Côté gouvernemental, le site Internet de l'État est fourni de photos de célébrités russes posant avec un panneau "non au sida". D'autres pages sont agrémentées de conseils, "le site est bien fait mais tout est strictement médical, nous sommes les seuls à apporter de l'aide".
L'Église et l'État
Le Sida demeure un tabou dans la société russe d'aujourd'hui. Les politiciens et religieux empêchent tous changements de perception de l'épidémie. Des hommes politiques russes ont à plusieurs reprises accusé les Etats-Unis d'inventer la présence de cette épidémie sur le territoire russe ou encore interdit de parler contraception à l'école.
"Je suis croyant et il faut savoir que la position officielle de l'église orthodoxe russe va dans notre sens, elle considère que dieu aime tout le monde, que l'on soit contaminé ou non", explique l'activiste de Saint-Pétersbourg. "Mais dans les faits, l'Eglise permet certaines déclarations publiques de prêtres qui nient la présence du virus ou qui appellent à ne pas utiliser de contraception.
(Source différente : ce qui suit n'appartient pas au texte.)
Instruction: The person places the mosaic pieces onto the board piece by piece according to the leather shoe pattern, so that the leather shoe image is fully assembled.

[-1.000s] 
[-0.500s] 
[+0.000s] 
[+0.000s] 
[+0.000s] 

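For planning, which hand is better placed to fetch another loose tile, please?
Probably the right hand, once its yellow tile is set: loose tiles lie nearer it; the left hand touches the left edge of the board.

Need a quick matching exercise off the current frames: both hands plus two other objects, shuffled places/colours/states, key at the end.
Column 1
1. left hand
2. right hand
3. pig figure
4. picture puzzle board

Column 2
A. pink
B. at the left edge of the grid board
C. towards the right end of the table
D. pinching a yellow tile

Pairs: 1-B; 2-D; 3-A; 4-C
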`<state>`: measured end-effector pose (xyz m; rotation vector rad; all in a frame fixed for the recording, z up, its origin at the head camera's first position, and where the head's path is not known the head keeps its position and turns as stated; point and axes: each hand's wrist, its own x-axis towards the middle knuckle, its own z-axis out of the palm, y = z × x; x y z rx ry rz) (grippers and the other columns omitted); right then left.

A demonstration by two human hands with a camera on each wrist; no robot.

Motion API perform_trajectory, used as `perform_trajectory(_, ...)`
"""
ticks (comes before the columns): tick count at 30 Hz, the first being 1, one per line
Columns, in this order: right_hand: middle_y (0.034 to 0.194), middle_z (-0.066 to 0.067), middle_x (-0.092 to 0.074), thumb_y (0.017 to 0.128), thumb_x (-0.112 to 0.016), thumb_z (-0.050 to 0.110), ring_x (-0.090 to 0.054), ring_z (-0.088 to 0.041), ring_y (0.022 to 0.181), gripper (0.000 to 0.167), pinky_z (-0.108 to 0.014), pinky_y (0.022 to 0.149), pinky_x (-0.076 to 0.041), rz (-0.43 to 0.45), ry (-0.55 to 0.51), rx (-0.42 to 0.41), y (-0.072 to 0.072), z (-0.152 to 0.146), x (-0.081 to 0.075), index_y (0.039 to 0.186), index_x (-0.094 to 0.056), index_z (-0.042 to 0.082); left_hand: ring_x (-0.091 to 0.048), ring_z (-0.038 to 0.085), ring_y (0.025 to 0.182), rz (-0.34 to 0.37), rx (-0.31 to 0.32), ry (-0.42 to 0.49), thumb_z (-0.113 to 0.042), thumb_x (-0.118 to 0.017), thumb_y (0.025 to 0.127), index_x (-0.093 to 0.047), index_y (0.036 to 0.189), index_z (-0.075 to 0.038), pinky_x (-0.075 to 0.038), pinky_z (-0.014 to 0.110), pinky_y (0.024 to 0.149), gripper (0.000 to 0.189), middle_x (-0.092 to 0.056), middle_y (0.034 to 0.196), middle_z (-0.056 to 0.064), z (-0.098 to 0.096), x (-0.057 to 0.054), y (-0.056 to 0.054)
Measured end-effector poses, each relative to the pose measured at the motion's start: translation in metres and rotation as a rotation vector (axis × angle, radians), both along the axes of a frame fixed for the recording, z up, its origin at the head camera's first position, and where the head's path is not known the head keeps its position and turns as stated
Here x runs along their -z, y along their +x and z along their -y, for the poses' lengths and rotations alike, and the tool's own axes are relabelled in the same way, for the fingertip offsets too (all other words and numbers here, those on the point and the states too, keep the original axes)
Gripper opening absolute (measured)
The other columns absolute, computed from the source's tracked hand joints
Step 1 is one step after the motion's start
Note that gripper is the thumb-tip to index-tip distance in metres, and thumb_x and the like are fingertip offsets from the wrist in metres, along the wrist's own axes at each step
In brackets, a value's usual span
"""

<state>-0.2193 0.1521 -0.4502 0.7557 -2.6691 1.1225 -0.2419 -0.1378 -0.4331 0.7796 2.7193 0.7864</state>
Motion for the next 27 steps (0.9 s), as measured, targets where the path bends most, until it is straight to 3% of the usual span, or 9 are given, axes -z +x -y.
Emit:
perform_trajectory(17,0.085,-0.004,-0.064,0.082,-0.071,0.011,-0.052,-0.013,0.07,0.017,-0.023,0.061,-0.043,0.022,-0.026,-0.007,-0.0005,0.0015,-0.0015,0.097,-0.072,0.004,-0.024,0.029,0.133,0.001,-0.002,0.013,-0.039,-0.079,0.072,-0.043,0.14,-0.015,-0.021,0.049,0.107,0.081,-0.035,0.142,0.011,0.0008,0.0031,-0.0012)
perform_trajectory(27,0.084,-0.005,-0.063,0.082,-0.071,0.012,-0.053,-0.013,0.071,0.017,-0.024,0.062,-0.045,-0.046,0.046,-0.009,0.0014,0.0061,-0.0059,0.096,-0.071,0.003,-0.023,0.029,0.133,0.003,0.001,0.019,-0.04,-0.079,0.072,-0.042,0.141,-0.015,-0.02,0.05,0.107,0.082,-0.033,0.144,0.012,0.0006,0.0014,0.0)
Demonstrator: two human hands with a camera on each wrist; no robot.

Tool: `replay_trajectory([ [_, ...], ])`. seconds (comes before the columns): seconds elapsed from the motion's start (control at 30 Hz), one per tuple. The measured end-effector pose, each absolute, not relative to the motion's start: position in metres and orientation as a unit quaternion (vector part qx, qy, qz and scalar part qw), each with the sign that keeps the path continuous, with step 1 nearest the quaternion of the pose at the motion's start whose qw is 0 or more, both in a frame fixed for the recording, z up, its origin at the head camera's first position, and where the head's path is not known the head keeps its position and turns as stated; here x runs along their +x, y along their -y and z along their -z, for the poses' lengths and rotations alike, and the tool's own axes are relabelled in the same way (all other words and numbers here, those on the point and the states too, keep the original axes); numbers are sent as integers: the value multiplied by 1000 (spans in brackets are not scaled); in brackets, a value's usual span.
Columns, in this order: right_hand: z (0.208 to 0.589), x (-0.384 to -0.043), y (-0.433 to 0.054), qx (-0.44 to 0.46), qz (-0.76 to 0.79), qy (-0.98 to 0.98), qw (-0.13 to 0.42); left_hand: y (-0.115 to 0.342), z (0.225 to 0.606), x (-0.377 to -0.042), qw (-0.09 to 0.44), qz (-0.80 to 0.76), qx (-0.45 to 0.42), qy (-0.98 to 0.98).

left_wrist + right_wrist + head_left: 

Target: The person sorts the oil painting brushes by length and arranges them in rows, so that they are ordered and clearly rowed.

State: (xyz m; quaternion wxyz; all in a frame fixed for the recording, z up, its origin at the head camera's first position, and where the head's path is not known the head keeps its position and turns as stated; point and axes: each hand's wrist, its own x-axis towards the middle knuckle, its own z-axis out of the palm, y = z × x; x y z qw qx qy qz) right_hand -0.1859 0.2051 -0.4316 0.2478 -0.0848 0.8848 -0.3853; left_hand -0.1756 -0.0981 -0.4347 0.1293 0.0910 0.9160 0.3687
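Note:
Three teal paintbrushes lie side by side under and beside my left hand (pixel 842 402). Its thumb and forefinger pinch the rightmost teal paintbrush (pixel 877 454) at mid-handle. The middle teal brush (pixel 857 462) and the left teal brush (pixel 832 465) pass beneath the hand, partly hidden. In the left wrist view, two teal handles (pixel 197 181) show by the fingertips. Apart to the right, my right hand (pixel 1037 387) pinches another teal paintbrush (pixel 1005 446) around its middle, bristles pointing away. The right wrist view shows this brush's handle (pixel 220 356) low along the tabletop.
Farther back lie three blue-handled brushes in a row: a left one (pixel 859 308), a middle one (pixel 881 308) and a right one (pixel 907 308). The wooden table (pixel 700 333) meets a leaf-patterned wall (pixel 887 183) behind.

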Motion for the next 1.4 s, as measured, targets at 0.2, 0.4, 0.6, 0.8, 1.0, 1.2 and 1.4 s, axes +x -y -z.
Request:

La société russe est de plus en plus conservatrice; la conception des cours d'éducation sexuelle à l'école est souvent influencée par la religion. Quant à la politique, le problème concerne l'ensemble du système de santé russe, le budget de l'armée représente une partie gigantesque du budget national, la santé et le social semblent bien loin d'être une priorité pour nos élus", regrette Boris.